Encourage communication and diversity in the workplace are two recommendation that leaders should keep in mind when making an effort to create and maintain a strong organizational culture. Organizations today are promoting diversity in the workforce. Executive leaders realize that corporate bias have slow down the growth of their businesses. Discrimination may increase between employees and other coworkers; consequently, groups can be formed within an organization and concepts such as teamwork may not work because of the require need for diversity in the workplace. Business leaders must gain knowledge of diversity to supervise a diverse workforce as if it was to increase company growth and obtain diverse groups of customers (Bateman & Snell, 2009). For instance, Starbucks is an organization that has made several efforts to promote diversity in its workplace. “We’re called partners, because it’s not just a career, it’s our passion.

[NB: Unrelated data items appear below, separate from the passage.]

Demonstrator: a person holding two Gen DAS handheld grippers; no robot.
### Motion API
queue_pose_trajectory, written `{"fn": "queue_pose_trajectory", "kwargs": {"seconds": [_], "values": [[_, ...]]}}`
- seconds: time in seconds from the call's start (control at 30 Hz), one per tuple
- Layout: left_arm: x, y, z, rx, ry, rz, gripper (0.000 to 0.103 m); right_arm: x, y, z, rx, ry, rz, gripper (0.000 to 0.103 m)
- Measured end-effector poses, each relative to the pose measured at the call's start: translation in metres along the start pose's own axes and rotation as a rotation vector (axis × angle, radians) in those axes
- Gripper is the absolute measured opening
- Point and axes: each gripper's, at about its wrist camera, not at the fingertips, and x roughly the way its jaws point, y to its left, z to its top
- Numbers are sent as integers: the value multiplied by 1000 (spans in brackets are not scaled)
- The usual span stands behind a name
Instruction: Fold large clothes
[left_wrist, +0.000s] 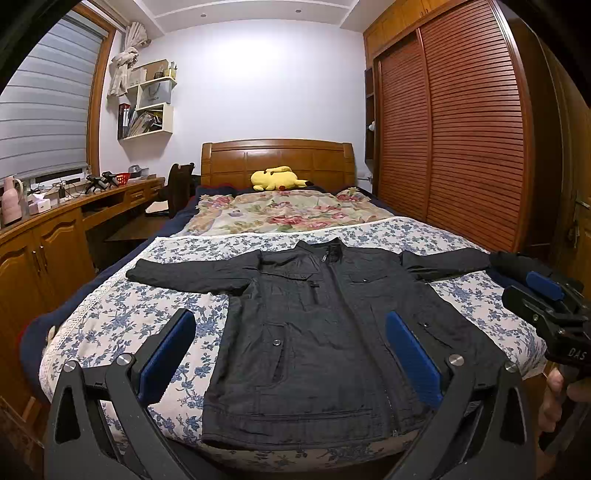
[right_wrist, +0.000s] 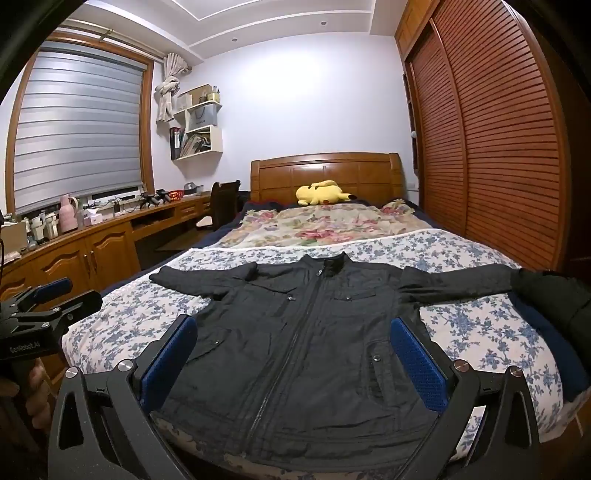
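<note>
Lying flat on bed (left_wrist: 110, 314) | jacket (left_wrist: 314, 332) beyond spread fingers (left_wrist: 168, 354), untouched

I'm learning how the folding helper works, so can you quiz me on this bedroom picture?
1. True or false: the dark grey zip-up jacket lies spread flat on the blue-flowered bedspread, both sleeves stretched out.
2. Which soft toy rests by the wooden headboard? A) brown bear B) yellow plush toy C) white rabbit
3. Fill in: the left gripper and right gripper, with blue pads, are both ____ and hold nothing.

Key: 1 true; 2 B; 3 open.
</note>
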Motion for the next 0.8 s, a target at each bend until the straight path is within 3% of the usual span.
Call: {"fn": "queue_pose_trajectory", "kwargs": {"seconds": [0.8], "values": [[-1, 4, 5, -1, -5, -3, 103, 0, 1, -1, 1, -6, 2, 103]]}}
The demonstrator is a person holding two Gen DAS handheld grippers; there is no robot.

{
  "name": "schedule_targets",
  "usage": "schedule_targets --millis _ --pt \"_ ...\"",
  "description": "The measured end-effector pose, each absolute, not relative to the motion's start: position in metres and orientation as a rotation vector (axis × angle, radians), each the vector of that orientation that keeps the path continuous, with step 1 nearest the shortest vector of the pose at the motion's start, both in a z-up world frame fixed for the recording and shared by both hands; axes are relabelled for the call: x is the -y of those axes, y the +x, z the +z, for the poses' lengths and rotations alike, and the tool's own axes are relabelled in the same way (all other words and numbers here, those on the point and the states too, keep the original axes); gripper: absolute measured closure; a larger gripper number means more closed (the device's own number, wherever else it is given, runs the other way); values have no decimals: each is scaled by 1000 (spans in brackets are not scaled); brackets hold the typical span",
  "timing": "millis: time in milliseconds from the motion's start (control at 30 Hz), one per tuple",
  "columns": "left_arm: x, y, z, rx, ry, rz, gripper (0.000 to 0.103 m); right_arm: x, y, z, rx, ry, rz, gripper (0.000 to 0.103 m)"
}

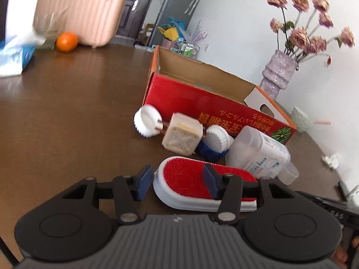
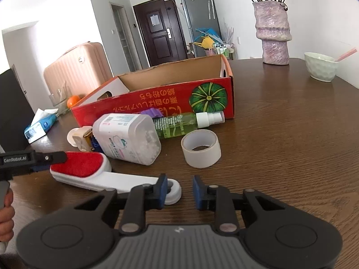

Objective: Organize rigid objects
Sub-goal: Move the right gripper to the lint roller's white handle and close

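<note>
A white lint brush with a red pad lies on the brown table. My left gripper is open, its fingers astride the brush's rounded head; it shows in the right wrist view at the left edge. My right gripper is open just over the brush's handle end. An open red cardboard box stands behind. A clear plastic container, a green spray bottle, a tape roll and a beige block with white gear wheels lie before the box.
A purple vase with dried flowers and a pale bowl stand beyond the box. A pink suitcase, an orange and a tissue pack are at the table's far side. A crumpled tissue lies right.
</note>
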State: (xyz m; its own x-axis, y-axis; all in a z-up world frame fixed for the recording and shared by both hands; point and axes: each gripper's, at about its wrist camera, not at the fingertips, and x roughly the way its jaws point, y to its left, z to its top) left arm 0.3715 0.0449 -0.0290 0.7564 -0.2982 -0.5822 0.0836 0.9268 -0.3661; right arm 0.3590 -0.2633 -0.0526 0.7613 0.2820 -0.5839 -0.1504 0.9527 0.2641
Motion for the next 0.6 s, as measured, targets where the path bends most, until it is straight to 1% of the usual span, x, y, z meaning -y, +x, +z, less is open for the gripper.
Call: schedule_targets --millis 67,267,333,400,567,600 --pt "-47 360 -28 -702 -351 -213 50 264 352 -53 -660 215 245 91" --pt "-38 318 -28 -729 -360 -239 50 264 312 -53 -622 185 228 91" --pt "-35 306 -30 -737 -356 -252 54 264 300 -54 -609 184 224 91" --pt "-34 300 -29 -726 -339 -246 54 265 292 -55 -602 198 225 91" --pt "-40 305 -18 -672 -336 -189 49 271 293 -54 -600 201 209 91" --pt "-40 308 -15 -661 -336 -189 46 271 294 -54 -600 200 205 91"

Together, we embrace diversity to create a place where each of us can be ourselves.
And we always treat each other with respect and dignity (Starbucks Coffee, 2010).” A second strategy would benefit the organizational culture is to utilizing benchmarking. Benchmarking is a business tool that allows managers to identify internal or external processes are best used by other companies and apply those best practices to their own, allows them to achieve better results and lower cost. Benchmarking has helped numerous of companies such as Ford, Hewlett Packer, and Anheuser-Busch to make great strides in eliminating inefficiencies and improving competition (Bateman & Snell, 2009). A hospital in London has used benchmarking to improve their procedures for patient transfer times. A group of doctors benchmarked their transfer time with an organization that excelled in complicated procedures.
Italy’s Formula One racing team learned that the pit crew carefully choreographed all of their moves based on information from a human factors engineer that focused on minor mistakes that wouldn’t be obvious. The pit crew knew who was in charge, had detailed responsibilities, worked in silence and trained for every possible contingency. The doctors at Great Ormond hospital developed way to apply these techniques to their cardiac surgery team and their technical errors dropped by 42% (Bateman & Snell, 2009).

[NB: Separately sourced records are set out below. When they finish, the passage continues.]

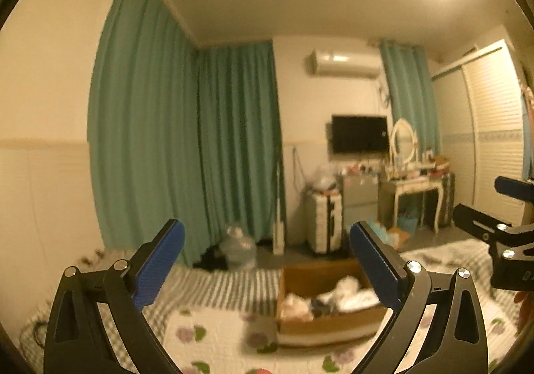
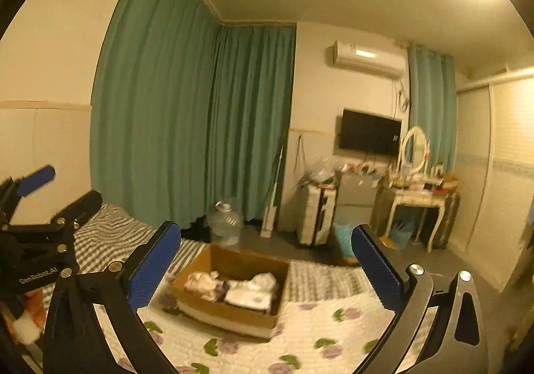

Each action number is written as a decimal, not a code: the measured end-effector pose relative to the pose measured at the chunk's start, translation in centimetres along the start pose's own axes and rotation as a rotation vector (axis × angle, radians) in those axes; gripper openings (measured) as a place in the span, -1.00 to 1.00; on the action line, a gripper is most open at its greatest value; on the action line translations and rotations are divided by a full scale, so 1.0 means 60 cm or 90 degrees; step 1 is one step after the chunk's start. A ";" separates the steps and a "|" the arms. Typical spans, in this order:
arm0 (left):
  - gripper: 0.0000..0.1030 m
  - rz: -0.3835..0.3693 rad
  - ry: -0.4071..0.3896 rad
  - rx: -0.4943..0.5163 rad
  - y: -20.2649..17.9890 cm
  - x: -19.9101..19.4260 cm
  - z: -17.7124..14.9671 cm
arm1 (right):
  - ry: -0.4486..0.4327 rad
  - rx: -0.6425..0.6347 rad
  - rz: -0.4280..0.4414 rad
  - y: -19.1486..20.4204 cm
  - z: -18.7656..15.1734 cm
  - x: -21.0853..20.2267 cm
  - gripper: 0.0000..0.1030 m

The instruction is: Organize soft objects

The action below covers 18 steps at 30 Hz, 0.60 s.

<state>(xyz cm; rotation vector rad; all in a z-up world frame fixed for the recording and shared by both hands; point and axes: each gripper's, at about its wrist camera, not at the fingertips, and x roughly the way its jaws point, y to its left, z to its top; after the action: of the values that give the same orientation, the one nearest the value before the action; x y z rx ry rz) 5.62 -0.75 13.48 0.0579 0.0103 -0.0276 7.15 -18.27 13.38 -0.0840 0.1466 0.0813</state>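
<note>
A brown cardboard box (image 1: 322, 324) sits on the bed and holds several folded white and pale soft items (image 1: 347, 295). It also shows in the right wrist view (image 2: 233, 314), with the folded cloths (image 2: 247, 295) inside. My left gripper (image 1: 267, 260) is open and empty, raised above the bed in front of the box. My right gripper (image 2: 267, 260) is open and empty, also above the bed near the box. The right gripper shows at the right edge of the left wrist view (image 1: 490, 207), the left gripper at the left edge of the right wrist view (image 2: 53, 193).
The bed has a floral quilt (image 2: 300, 340) over a grey striped sheet (image 1: 217, 287). An orange and white soft thing (image 2: 30, 320) lies at the lower left. Teal curtains (image 1: 187, 147), a water jug (image 2: 223, 223), a suitcase (image 1: 325, 227) and a dressing table (image 2: 417, 203) stand beyond the bed.
</note>
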 end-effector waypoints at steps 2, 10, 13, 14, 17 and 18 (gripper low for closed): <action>0.97 0.006 0.026 -0.007 0.007 0.027 -0.041 | 0.005 0.016 0.010 -0.001 -0.043 0.031 1.00; 0.97 0.026 0.091 0.000 0.011 0.097 -0.188 | 0.030 0.033 -0.013 0.000 -0.189 0.132 0.99; 0.97 0.023 0.127 0.003 0.001 0.102 -0.222 | 0.072 0.053 -0.006 -0.007 -0.227 0.157 0.99; 0.97 0.018 0.139 0.006 -0.004 0.104 -0.232 | 0.080 0.057 -0.004 -0.008 -0.234 0.160 0.99; 0.97 0.018 0.151 0.005 -0.009 0.102 -0.247 | 0.097 0.062 0.001 -0.014 -0.244 0.162 0.99; 0.97 0.016 0.155 0.004 -0.010 0.102 -0.248 | 0.098 0.062 0.002 -0.014 -0.244 0.162 0.99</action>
<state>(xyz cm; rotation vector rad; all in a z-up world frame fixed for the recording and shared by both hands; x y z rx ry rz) 11.57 -0.66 -1.48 0.0667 0.2534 0.0041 14.73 -19.66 -2.43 0.0077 0.3040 0.0702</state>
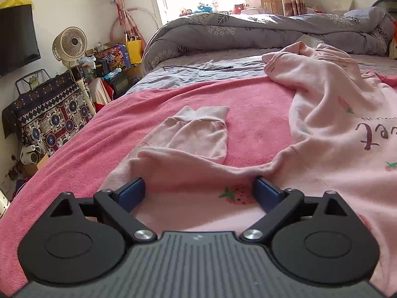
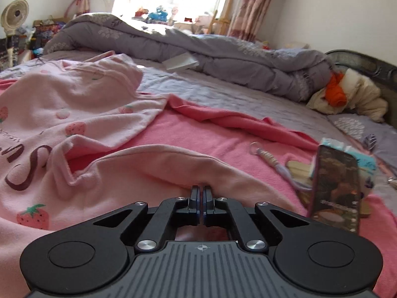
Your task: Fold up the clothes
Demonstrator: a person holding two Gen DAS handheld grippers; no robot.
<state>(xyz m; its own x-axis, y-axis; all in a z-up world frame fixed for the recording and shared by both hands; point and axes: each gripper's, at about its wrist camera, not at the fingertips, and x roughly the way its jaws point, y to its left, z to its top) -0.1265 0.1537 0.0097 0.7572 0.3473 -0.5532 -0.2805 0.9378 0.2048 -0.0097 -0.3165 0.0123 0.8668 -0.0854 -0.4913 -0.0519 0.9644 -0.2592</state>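
Pink and soft, the strawberry sweatshirt [image 1: 342, 129] lies spread on the pink blanket [image 1: 248, 104] on the bed. The left gripper [image 1: 200, 188] is wide open, its two fingers on either side of a bunched ridge of the shirt, pinching nothing yet. From it, the sleeve [image 1: 196, 134] runs toward 12 o'clock, with its cuff at the far end. The right gripper [image 2: 201, 193] is pressed together on the shirt's near edge at 12 o'clock. The left one is nearer the sleeve, so I think it should grab there next.
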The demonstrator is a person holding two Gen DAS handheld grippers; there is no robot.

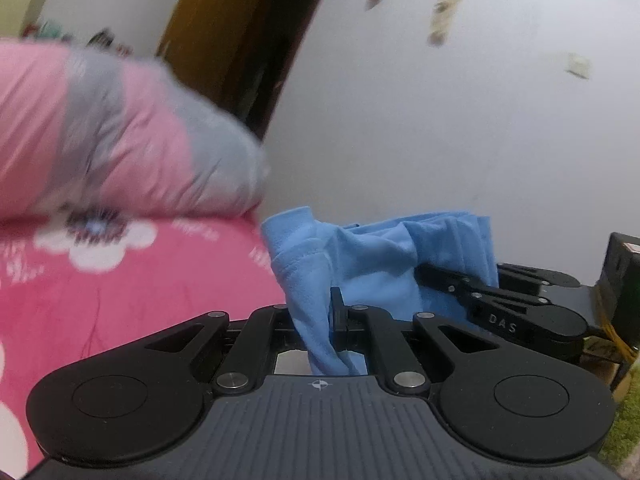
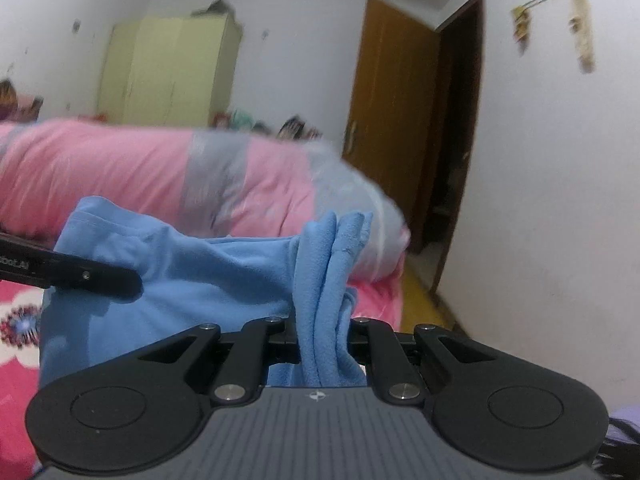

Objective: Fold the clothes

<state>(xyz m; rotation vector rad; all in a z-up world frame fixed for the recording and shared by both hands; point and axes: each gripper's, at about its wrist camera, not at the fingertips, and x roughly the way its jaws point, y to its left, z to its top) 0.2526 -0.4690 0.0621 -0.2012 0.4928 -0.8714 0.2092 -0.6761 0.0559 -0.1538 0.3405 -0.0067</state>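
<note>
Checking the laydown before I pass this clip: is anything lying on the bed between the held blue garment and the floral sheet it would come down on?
Nothing visible: the blue garment hangs over bare pink floral sheet. The rolled pink-and-grey duvet lies farther back.

Only one clear text — "DAS", raised letters on my right gripper [image 1: 500, 322] arm, seen from the left wrist. My left gripper [image 2: 72, 272] carries small white lettering — too blurred to read.

Even, soft indoor light, no glare. Strong fisheye bend, dark corners. Motion blur smears quilt [image 1: 120, 128], wall hangings [image 2: 580, 28], wardrobe [image 2: 168, 68]; near blue cloth [image 2: 224, 276] sharp.
</note>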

Today’s, Organization utilizes either management or leadership as a part of their company structure. Although management and leadership have in common a team-based environment, leadership protects team members and directs their careers, the roles and responsibilities of leaders include managing cultural changes. Organizational leaders should uphold their unique responsibilities by utilizing strategic leadership. The difference between management and leadership surprisingly requires less organizational structure and more on managerial methods. Leader may take several approaches when managing culture. Organization culture is an important theory that the organization and its goals practice that the members of a company share (Bateman, 2009). Encourage communication and diversity in the workplace are two recommendations and a second strategy would benefit the organizational culture is to utilizing benchmarking.
Bateman, T. S., & Snell, S. A. (2009). Leading and Collaborating in a Competitive World 8e. Retrieved from www.ecampus.phoenix.edu.